Monday, January 3, 2011

Movies I've seen lately

Wow. This movie blew me away. After being rejected for buying tickets because my cousin was only 18 (you have to be 21 to buy tickets for us underaged...just two more weeks until I won't even have to bother), awkwardly standing in front of the ticket line with our large group of cousins, conspicuously plotting how to sneak into a rated R film, and then going back and having everyone buy different movie tickets, we had nearly an hour to kill before the movie started.

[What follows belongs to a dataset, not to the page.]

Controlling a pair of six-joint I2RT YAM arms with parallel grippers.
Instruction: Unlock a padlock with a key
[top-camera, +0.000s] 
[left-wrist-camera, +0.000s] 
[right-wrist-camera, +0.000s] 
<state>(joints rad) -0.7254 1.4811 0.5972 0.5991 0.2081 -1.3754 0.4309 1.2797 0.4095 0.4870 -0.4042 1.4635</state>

We got back a bit too late and as a result, none of us sat next to each other. I had the great pleasure of sitting between two old men--and if you've seen this movie, the awkwardness of the situation is obvious.
I finished rewatching this movie literally an hour ago. One of my favorite movies. It has literally everything: action, mystery, romance, surprising twists, comedy. I hear the book is way, way better but like I said...who has time to read nowadays?
Awh. This movie didn't have me pouring buckets of tears like people said, but I think it was because people kept telling me it was cry-worthy. Raised expectations=disappointment. BUT, I did tear up in the beginning when they were talking about college. It was just kind of  like...wow. That's me. In less a year and a half. Shit.
THIS. This. Wow. We watched it on Christmas Eve...my twenty-five year old sister's choice of movie. I loved pretending I was a dinosaur when I was little. In our backyard, we have a japanese-y tree with little leaves the shape of stars, and I would pretend to be a "long-neck" and chomp on the "star leaves" (like actually bite them with my mouth and chew them up). I remember one time I saw my mom looking at me through the window and I played it off all casually, spitting it out because I didn't want her to think I was weird, you know, or anything.
Jude Law has got to be the sexiest man alive. It's not the body, or even his killer looks. It's just this...aura of sexy. And that accent, I suppose. And that he's a dad in this movie makes him even more...attractive. Is that weird? Ahhh, but I really do like this movie. It's just so...happy.